Se o congresso do CDS não tivesse acontecido, nada seria hoje diferente. Da moção de Assunção Cristas às ideias de Adolfo Mesquita Nunes, da direção do partido à ambição eleitoral marcada pelo distanciamento do PSD, nada em Lamego foi diferente de Gondomar. Teve menos 6% de votação e mudou-se de coordenador autárquico. Não se trata exatamente de uma revolução partidária.
Aquilo que alguns esperavam – ou mesmo ansiavam – não sucedeu. As tensões internas geradas por discordância não se concretizaram. As tendências alternativas não colocaram moções a votos e as votações ao Conselho Nacional dispersaram-se entre Filipe Lobo d’Ávila, que anunciou renúncia parlamentar, e Abel Matos Santos, da tendência democrata-cristã dentro do partido democrata-cristão.
Claro que entre o último congresso e este surgiram dúvidas que motivaram suspense. Primeiro, o receio de derrotas eleitorais, que o resultado para a Câmara de Lisboa suspendeu. Em segundo, a falta de ideologia na visão política de Assunção – um tabu interno a que Adriano Moreira veio pôr termo neste congresso.
A partir do momento em que o fundador desmentiu que a matriz ideológica do partido tivesse atualmente sofrido «qualquer alteração» e que a democracia-cristã «tem de ser adaptada às exigências novas que aparecem», o congresso acabou.

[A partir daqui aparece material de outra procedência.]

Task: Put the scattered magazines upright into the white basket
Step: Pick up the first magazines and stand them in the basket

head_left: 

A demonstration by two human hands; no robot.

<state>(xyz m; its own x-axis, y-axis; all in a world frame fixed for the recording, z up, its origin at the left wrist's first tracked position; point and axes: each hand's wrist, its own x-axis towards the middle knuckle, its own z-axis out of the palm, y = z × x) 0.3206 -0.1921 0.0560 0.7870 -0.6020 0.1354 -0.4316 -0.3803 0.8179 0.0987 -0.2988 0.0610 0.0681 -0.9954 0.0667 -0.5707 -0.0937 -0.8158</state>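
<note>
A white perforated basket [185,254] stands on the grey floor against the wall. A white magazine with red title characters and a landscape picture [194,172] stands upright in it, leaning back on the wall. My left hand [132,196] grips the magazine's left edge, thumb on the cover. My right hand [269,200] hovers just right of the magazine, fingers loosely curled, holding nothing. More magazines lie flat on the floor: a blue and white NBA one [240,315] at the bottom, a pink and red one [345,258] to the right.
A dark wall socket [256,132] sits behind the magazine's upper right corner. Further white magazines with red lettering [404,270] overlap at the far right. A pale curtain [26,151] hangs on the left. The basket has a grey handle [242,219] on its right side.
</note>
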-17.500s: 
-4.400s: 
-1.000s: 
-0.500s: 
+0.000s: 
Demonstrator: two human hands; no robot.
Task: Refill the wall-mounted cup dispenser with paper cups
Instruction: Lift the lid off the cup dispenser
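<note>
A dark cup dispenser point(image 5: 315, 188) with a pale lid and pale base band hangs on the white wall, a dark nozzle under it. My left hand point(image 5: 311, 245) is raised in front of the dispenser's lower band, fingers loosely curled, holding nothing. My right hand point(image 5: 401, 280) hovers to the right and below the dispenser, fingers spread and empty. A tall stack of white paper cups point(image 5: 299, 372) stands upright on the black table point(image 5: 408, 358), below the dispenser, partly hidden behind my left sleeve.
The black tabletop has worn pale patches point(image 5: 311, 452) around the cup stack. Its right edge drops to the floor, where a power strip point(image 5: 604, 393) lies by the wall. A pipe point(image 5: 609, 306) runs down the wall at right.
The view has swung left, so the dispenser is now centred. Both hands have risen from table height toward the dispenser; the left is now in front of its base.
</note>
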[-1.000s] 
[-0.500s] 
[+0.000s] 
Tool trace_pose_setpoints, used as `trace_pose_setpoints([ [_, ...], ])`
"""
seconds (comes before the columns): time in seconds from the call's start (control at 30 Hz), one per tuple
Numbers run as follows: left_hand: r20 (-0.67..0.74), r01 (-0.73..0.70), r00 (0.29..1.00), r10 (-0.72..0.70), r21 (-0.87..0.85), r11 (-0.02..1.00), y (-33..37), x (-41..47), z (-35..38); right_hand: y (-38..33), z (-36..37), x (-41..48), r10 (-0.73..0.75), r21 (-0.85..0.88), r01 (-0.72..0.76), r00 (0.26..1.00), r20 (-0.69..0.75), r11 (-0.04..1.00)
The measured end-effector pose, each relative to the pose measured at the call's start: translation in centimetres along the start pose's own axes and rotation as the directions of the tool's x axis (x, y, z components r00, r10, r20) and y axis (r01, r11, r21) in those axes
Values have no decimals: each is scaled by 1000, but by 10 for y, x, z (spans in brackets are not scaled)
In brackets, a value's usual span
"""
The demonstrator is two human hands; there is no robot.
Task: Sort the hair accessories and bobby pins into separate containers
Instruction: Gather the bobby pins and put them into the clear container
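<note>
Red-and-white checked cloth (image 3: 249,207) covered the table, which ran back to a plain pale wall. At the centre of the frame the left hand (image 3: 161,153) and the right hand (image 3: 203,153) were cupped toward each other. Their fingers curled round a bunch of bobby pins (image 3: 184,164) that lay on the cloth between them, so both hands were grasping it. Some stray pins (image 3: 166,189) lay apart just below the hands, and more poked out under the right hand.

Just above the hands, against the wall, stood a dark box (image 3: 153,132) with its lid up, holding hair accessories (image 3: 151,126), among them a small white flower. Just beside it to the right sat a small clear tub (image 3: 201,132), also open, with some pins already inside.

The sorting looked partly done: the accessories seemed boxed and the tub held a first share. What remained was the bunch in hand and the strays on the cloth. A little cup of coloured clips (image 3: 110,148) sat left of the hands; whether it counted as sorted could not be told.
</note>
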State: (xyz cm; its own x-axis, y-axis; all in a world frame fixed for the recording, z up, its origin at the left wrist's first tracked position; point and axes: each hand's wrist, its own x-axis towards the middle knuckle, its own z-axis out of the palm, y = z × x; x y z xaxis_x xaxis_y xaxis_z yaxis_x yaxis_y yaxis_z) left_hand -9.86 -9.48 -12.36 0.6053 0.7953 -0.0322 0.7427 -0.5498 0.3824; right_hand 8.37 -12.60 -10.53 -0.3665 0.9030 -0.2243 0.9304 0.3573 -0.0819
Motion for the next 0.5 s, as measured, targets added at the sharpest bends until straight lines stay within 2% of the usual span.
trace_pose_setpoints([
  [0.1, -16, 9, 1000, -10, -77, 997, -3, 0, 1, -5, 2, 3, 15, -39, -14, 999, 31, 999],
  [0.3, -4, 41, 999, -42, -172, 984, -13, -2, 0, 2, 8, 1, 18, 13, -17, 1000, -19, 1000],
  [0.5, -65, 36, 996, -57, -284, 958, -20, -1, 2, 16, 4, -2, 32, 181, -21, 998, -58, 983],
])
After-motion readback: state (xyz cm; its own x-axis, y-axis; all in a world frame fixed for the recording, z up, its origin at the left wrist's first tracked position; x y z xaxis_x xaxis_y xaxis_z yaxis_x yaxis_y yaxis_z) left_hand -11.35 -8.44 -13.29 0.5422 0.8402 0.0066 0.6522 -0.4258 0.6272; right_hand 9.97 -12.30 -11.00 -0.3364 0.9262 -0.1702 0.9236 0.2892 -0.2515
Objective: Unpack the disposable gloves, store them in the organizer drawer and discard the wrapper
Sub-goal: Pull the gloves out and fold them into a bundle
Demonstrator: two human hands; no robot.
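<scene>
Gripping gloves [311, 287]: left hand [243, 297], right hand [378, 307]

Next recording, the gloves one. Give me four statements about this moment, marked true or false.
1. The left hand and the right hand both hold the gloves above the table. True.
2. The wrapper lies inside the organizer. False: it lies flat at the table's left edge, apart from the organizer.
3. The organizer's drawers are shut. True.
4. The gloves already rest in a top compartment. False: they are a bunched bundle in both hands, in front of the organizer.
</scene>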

Assunção tinha aprovação para o refrescar pretendido.
A oposição interna que pretendia – e tem vindo a – atacá-la por alguma distância dos argumentos mais ideológicos ou mesmo por esquecimento das raízes do CDS deixou de ter argumentos. Afinal, não se poderia acusar Cristas de ignorar o berço da instituição quando o homem que fundou a instituição lhe concedera a sua bênção horas antes. Um autêntico certificado de democrato-cristianismo, por assim dizer.
Ou, de outro ponto de vista, um gesto institucional que transformou um congresso político numa cimeira de paz. Com o antecessor, Paulo Portas, a seu lado nas autárquicas; Nuno Melo, seu vice-presidente, a seu lado no partido; e Adriano Moreira, a seu lado no congresso, Assunção Cristas foi, como aliás o próprio Melo previra, «consagrada».
O que quer Assunção?
Mas, resumidamente, o que quer Assunção? Um partido de todas as direitas para todos os portugueses. Não é bem dito assim, mas é o objetivo assumido. Depois de o presidente do seu gabinete de estudos, Diogo Feio, ter proposto a procura de votos «à direita, à esquerda e ao centro», Cristas também propôs um programa abrangente (do Interior aos serviços públicos, do envelhecimento ativo à Cultura) de forma a concretizar a ambicionada expansão eleitoral.
Perante o fim do voto útil que a ‘geringonça’ trouxe, Assunção quer responder com uma maioria parlamentar que não esteja obrigada ao primeiro lugar. Para aí chegar, concentrou-se nas «propostas» por pastas atrás mencionadas e falou num CDS «casa das direitas» – uma ideia já antes desenvolvida por Mesquita Nunes e Francisco Mendes da Silva, dois ideólogos que protagonizarão a elaboração do programa eleitoral para as próximas legislativas.
Mas a dita «ambição de chegar a todos» não ficou por aí. Dentro da maioria parlamentar de direita, quer que o CDS seja o maior partido, ou seja, maior que o PSD. O novo slogan – «a primeira escolha» – foi proferido literalmente na cara de Rui Rio, que ficou visivelmente incomodado com a declaração de intenções (ou de guerra…) da líder centrista.
Não só lhe disse (e ao congresso) que o CDS correspondia «à verdadeira oposição ao PS», o partido de Governo, como deu a entender que o cargo de primeiro-ministro também pode ser seu. Pedro Nuno Santos, que representou o Executivo liderado por António Costa, nem pestanejou.
À saída, o super-secretário de Estado dos socialistas, maestro da ‘geringonça’, elevou as diferenças entre o projeto do PS para o país e o do CDS, mas deixou também claro que o «Governo fala com todos os partidos e com todas as bancadas parlamentares». Uma boa tirada rumo às intenções de Rui Rio em relação a entendimentos com o Partido Socialista.
Rio, que admitiu em Lamego que o CDS «é um adversário», viu Pedro Nuno Santos, um peso pesado de São Bento, representar Costa na reunião magna dos centristas quando no seu congresso, há bem pouco tempo, o representante do governo foi o menos conhecido Marcos Perestrello.